Dr. Silvério José Nery nasceu no município de Coari, a 8 de outubro de 1858, sendo filho do major reformado e seu homônimo, Silvério José Nery e da senhora Ângela Nery. Silvério Nery, nome que o tornou conhecido nos meios políticos amazonenses, assumiu o governo do Estado do Amazonas no período de 23 de julho de 1900 á 2 de dezembro de 1903, quando passou o cargo ao seu substituto legal, monsenhor Francisco Benedito da Fonseca Coutinho, que concluiu o mandato até o dia 23 de julho de 1904, data imposta pela Constituição Estadual para o término da gestão.

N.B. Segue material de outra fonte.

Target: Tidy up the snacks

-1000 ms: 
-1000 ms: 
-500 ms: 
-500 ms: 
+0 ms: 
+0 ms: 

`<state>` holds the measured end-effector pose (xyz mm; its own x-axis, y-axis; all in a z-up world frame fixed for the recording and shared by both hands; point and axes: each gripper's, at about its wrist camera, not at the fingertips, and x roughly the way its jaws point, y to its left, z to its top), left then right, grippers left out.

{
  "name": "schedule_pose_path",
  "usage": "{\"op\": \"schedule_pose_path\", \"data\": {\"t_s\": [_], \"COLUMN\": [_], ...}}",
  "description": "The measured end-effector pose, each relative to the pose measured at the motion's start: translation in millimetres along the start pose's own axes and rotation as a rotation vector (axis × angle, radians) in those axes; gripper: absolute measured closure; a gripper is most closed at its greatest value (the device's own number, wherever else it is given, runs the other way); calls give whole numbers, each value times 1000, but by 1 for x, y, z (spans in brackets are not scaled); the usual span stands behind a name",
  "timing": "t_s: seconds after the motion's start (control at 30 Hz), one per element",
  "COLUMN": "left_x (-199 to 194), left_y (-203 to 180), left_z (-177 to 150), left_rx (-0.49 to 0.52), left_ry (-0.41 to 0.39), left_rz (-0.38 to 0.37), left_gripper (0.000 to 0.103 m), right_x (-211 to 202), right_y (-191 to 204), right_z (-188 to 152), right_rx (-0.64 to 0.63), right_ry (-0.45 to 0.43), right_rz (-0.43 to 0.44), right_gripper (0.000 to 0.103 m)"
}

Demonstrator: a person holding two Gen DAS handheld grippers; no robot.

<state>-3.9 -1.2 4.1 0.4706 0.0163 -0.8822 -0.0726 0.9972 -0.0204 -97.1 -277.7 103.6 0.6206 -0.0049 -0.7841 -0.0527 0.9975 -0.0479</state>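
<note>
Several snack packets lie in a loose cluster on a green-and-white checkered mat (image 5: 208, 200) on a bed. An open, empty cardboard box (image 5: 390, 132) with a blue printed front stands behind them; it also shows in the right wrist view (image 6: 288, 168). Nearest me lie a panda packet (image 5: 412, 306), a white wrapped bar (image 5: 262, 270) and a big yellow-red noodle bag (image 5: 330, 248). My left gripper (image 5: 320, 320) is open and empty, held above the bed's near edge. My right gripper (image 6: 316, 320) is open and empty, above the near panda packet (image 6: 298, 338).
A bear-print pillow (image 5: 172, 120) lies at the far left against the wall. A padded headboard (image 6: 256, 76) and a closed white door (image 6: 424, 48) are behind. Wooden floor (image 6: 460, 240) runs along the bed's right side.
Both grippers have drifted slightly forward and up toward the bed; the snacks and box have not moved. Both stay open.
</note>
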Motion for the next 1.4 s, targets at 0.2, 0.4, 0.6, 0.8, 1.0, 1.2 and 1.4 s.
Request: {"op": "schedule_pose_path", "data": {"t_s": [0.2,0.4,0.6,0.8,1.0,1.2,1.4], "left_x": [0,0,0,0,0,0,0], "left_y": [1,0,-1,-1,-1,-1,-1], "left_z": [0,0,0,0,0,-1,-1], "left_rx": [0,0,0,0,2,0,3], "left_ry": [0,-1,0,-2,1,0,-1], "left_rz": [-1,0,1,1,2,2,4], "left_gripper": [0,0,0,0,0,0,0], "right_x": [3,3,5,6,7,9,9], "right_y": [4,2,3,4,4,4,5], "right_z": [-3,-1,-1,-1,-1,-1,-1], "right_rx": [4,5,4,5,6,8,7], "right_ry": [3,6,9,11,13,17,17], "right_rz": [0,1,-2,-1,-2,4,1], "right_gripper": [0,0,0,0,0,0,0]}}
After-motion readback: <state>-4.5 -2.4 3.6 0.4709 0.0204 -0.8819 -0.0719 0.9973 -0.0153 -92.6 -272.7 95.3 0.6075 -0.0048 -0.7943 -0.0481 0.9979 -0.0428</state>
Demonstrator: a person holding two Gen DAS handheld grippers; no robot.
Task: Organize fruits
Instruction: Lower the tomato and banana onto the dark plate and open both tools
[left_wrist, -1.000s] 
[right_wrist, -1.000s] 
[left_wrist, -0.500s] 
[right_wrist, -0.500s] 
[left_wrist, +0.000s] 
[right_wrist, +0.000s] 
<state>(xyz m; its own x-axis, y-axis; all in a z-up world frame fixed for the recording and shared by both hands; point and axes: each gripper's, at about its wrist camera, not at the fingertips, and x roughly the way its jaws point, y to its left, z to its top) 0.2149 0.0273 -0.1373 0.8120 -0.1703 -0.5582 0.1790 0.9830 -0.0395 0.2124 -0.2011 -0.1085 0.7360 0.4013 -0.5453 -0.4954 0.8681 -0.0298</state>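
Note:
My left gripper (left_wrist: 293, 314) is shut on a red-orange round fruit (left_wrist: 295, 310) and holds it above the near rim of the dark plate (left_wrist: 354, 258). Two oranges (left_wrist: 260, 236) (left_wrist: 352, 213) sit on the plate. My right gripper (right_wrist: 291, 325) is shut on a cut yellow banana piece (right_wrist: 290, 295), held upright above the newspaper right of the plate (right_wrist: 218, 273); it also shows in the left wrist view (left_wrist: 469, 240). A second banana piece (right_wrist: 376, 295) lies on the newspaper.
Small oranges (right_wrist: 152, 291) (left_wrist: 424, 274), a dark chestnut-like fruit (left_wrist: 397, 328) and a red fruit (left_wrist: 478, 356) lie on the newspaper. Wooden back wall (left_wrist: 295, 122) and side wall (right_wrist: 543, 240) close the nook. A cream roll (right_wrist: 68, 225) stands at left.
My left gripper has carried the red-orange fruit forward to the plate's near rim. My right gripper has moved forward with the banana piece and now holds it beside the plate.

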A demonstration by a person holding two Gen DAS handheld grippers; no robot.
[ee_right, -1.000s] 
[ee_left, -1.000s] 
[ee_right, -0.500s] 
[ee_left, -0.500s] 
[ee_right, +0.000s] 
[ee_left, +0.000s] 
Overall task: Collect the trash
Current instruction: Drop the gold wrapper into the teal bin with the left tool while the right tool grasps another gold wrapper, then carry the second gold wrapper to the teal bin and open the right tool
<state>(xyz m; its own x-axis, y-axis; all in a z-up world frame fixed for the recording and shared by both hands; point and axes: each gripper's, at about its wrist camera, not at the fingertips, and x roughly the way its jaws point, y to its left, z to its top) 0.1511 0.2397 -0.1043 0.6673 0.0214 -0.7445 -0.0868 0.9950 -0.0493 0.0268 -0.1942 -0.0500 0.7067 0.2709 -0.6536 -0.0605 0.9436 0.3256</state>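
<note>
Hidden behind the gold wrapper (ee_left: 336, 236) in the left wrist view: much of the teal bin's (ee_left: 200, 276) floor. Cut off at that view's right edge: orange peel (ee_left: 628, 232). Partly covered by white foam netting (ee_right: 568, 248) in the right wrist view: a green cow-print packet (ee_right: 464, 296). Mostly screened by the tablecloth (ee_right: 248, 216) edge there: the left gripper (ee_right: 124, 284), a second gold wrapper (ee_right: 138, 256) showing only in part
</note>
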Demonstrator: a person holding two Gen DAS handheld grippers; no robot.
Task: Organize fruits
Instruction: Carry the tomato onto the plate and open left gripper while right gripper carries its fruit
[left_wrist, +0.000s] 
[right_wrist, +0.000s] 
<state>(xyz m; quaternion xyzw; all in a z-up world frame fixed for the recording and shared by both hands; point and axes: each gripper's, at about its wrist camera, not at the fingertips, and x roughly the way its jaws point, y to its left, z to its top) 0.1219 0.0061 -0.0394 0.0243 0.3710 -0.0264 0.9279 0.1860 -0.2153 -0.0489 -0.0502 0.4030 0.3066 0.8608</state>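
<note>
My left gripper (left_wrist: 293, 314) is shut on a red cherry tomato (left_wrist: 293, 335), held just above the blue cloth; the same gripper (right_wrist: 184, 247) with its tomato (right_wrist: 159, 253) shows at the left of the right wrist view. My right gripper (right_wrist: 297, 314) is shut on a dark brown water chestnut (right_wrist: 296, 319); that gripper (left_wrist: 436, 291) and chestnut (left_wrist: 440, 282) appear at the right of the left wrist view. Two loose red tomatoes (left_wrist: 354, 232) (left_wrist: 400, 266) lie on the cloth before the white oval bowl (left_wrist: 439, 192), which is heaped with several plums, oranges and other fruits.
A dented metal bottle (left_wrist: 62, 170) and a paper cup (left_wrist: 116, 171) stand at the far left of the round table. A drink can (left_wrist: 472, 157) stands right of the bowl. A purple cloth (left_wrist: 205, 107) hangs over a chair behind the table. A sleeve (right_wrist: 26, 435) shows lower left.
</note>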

Morreu a 23 de junho de 1934 em Manaus, tendo o Dr. Aristides Rocha pronunciado um emocionante discurso na hora dos funerais, conforme informa o escritor Agnello Bittencourt no livro Dicionário Amazonense de Biografias. *Jornal do Comércio de 2006

 

Em 1927, durante uma viajem de lazer, o escritor Mário de Andrade faria seu primeiro apanhado sobre a cultura do norte do Brasil. No dia 11 de junho de 1927, 13 dias antes do assassinato do prefeito Herbert Lessa de Azevedo, Mário passava pela clássica Villa de Coary se encantando pela singeleza do lugar. Na foto acima, posa na ponte sobre o Igarapé de São Pedro, construída em 1896.  À esquerda na foto, se ver a torre da catedral de São Sebastião. Os pilares da ponte, e todos os outros detalhes, nos mostram com quanto de elegância foi construída por sobre o extinto igarapé.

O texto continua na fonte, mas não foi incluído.